Exercise —
Exactly as written, copy the lines of the data below from the first through the one containing "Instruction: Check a".

Data section —
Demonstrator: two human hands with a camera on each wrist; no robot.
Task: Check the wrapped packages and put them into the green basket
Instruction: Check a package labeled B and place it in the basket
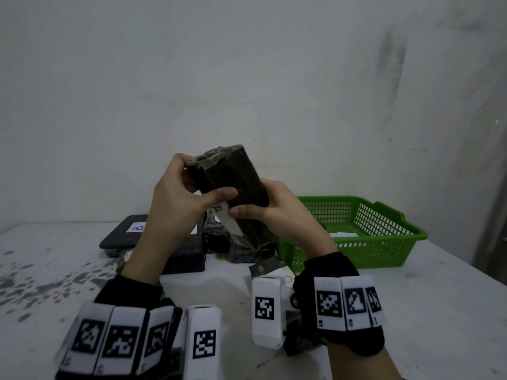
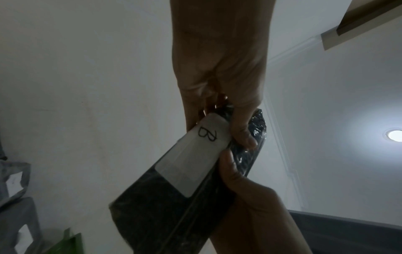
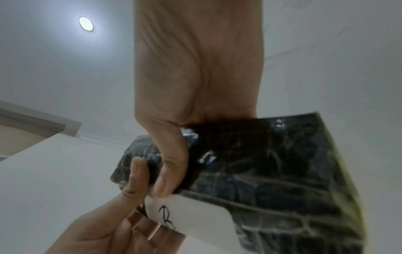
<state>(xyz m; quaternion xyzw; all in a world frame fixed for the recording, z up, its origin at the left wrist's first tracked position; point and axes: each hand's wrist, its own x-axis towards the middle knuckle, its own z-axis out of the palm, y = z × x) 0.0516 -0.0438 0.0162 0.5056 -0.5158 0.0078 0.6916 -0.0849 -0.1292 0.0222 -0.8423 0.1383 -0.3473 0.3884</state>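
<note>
Here I have one wrapped package [image 1: 233, 182] lifted clear of the table [image 1: 439, 283], held tilted between both hands in front of the far wall. My left hand [image 1: 175, 204] clamps its upper end, fingers curled over the top and thumb across the near face; my right hand [image 1: 274, 212] grips the lower part, thumb pressed just beside the white label [image 2: 195, 154]. The left wrist view shows that label marked with a handwritten "B". I judge the step in hand to be the check itself: the package is being turned so the label and the film can be read.

The green basket [image 1: 384, 242] stands on the table to the right, just beyond my right wrist, with something white lying inside it. Further dark packages [image 1: 129, 237] lie on the table to the left and behind my hands, one also labelled "B".

The next move, as I judge it, calls for carrying this package right and down over the basket rim, then letting go; a one-handed hold would probably suffice.
</note>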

Expected output —
Demonstrator: two human hands with a camera on each wrist; no robot.
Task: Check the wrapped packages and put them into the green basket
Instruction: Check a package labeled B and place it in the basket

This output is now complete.